(WHAT NEEDS TO BE DONE): Only the lines from the top of the data through the line containing "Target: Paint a" should be duplicated, exactly as they appear.

[Items from a data source]
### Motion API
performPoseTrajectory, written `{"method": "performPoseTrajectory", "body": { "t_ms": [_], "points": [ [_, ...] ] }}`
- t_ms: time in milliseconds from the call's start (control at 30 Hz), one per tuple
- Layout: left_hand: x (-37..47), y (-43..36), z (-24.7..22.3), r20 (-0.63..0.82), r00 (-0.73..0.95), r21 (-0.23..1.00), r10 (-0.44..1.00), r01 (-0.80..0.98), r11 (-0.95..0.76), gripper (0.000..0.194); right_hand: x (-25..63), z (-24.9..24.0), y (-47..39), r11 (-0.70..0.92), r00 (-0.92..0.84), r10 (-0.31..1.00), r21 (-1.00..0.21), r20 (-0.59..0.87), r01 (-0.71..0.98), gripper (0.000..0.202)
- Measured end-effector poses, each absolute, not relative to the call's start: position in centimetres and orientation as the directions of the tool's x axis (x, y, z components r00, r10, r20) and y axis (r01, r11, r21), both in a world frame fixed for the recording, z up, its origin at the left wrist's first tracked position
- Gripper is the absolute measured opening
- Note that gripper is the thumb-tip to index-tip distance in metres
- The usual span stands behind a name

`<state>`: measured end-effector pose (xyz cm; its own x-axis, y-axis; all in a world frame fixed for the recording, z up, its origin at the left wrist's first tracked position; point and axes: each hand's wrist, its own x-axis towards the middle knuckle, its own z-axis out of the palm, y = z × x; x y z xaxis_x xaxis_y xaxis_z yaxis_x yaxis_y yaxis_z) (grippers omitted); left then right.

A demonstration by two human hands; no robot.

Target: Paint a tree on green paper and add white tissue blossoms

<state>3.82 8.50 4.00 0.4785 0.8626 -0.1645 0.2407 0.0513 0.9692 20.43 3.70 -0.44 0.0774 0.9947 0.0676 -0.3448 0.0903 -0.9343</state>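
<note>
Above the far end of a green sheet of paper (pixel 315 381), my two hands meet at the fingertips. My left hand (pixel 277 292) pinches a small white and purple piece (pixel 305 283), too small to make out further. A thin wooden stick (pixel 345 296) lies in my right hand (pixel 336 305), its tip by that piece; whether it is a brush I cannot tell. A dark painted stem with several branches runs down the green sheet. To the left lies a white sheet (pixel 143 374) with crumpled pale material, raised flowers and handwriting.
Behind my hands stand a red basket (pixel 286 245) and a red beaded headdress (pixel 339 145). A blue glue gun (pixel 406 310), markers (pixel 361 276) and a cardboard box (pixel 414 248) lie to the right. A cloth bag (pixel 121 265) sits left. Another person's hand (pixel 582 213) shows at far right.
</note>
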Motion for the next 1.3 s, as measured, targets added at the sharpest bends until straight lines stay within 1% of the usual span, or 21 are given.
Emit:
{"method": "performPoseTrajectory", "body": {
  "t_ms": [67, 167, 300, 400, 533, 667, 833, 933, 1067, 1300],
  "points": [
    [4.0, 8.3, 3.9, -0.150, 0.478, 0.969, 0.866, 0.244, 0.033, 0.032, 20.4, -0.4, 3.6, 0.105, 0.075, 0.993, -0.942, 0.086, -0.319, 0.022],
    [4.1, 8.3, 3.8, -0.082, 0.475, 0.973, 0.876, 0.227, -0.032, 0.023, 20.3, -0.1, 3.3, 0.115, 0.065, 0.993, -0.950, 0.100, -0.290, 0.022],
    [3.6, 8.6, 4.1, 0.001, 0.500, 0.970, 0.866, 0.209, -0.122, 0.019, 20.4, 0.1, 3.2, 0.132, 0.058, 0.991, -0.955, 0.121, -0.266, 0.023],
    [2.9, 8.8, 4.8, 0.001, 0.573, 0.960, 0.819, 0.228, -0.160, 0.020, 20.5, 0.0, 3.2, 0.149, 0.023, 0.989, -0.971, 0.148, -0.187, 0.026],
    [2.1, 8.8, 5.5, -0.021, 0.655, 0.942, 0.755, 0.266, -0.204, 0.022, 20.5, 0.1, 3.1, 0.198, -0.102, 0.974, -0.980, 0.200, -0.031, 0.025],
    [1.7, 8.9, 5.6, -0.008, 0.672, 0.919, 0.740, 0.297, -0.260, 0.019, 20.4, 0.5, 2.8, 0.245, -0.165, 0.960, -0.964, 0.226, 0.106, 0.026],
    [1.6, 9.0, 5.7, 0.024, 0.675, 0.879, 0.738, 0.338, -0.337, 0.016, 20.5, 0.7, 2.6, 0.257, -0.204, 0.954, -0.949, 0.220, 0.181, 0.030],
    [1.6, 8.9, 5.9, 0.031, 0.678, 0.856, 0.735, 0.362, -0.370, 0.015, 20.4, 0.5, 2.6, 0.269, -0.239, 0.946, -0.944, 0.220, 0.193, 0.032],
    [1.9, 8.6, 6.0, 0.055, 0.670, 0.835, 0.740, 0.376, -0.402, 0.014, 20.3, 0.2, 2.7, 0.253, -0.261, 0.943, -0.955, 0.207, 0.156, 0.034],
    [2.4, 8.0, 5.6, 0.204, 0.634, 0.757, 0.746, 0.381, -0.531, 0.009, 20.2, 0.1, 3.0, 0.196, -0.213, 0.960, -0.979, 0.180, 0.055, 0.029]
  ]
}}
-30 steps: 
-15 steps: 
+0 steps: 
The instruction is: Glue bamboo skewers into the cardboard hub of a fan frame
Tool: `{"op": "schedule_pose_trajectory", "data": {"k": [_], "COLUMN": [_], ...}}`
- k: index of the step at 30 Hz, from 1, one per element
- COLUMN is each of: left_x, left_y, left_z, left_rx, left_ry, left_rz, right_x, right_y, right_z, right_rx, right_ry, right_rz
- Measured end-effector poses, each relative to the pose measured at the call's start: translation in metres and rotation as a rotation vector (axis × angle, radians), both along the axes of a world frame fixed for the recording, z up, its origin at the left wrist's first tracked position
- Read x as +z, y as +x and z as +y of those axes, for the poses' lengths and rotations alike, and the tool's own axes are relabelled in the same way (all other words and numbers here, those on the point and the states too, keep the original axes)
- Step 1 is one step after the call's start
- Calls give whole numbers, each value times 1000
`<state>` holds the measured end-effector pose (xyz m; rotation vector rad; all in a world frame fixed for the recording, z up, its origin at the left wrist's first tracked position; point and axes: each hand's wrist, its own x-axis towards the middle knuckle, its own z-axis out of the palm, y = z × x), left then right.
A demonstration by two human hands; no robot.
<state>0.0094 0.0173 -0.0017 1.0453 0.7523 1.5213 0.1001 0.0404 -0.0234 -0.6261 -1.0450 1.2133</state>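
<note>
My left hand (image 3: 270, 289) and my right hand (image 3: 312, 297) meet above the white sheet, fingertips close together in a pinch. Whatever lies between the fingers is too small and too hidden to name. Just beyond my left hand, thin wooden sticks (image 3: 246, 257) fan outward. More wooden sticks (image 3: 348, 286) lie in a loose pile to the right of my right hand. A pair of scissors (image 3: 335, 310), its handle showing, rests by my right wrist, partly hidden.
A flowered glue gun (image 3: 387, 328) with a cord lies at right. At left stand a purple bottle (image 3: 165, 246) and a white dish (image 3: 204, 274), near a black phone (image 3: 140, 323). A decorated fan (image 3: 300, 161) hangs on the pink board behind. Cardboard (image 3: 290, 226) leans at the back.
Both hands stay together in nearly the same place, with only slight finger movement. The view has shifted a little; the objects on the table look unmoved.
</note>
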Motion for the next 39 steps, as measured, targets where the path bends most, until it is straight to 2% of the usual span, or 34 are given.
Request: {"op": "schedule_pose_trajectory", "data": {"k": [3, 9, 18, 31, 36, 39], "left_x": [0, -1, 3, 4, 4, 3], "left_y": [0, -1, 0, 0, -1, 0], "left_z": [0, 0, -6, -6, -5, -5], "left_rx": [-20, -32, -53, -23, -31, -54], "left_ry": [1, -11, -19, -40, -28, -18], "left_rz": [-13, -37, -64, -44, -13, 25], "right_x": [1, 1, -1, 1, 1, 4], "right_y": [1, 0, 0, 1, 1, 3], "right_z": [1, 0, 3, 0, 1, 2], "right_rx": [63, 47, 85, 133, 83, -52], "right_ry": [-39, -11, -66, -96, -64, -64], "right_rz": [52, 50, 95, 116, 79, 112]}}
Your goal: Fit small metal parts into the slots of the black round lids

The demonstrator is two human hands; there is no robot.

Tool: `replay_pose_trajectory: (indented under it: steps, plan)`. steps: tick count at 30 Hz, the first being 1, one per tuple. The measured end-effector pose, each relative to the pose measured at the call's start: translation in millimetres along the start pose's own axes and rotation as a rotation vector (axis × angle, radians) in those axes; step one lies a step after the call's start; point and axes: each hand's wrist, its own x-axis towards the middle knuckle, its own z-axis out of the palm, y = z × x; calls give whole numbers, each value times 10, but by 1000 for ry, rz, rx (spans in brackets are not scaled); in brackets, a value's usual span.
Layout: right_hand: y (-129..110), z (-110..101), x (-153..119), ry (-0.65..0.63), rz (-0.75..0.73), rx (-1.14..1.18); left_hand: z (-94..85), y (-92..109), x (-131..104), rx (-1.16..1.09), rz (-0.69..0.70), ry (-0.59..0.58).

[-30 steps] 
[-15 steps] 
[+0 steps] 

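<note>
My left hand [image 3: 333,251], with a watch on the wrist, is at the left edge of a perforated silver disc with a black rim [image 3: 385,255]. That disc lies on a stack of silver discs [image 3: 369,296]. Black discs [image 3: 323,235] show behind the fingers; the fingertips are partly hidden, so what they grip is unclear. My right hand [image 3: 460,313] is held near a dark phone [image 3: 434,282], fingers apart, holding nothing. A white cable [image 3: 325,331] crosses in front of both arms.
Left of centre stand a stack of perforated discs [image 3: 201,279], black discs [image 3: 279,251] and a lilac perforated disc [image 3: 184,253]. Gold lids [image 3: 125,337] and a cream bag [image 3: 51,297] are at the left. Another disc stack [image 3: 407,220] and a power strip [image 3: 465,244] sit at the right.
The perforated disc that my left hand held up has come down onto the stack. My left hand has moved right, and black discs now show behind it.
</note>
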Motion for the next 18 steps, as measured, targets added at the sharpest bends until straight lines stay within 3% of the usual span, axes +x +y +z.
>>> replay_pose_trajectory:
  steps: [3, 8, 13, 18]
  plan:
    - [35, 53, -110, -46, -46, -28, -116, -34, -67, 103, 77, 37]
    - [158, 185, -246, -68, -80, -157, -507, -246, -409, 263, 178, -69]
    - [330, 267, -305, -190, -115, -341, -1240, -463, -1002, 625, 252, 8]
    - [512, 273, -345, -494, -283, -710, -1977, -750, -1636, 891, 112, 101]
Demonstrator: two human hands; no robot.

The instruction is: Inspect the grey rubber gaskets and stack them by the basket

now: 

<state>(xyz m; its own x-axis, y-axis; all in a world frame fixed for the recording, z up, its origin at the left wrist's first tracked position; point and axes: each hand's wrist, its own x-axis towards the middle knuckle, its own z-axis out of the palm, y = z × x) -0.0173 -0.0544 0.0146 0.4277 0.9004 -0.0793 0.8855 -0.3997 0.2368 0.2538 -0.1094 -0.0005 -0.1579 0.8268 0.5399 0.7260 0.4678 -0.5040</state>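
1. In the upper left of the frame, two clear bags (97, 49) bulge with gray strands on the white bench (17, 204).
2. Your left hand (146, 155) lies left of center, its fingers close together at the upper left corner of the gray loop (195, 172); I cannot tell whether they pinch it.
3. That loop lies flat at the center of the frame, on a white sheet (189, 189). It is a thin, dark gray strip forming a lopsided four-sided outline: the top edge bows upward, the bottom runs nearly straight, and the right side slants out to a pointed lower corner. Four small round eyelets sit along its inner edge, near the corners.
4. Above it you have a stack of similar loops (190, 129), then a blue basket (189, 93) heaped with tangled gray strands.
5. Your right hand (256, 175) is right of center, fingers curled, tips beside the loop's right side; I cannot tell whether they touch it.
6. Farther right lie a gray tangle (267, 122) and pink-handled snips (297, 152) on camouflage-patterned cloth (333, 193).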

(SOLUTION TO THIS PROBLEM):
### Motion API
performPoseTrajectory, written `{"method": "performPoseTrajectory", "body": { "t_ms": [_], "points": [ [_, ...] ] }}`
- t_ms: time in milliseconds from the call's start (control at 30 Hz), one per tuple
- Layout: left_hand: x (-37..47), y (-43..36), z (-24.7..22.3), r20 (-0.63..0.82), r00 (-0.73..0.95), r21 (-0.23..1.00), r10 (-0.44..1.00), r01 (-0.80..0.98), r11 (-0.95..0.76), gripper (0.000..0.194); right_hand: x (-25..63), z (-24.9..24.0), y (-47..39), r11 (-0.70..0.92), r00 (-0.92..0.84), r10 (-0.31..1.00), r21 (-1.00..0.21), r20 (-0.59..0.87), r01 (-0.71..0.98), gripper (0.000..0.202)
- Measured end-effector poses, each absolute, not relative to the call's start: position in centimetres and orientation as the directions of the tool's x axis (x, y, z components r00, r10, r20) and y axis (r01, r11, r21), both in a world frame fixed for the recording, z up, its origin at the left wrist's first tracked position
- Gripper is the absolute measured opening
- Note that gripper is the thumb-tip to index-tip distance in metres
- The usual span stands behind a name

`<state>`: measured end-effector pose (xyz cm; its own x-axis, y-axis; all in a world frame fixed for the recording, z up, its origin at the left wrist's first tracked position; point and axes: each hand's wrist, its own x-axis towards the middle knuckle, its own z-axis out of the palm, y = z × x; x y z xaxis_x xaxis_y xaxis_z yaxis_x yaxis_y yaxis_z) (grippers omitted); left then right.

A demonstration by two human hands; no robot.

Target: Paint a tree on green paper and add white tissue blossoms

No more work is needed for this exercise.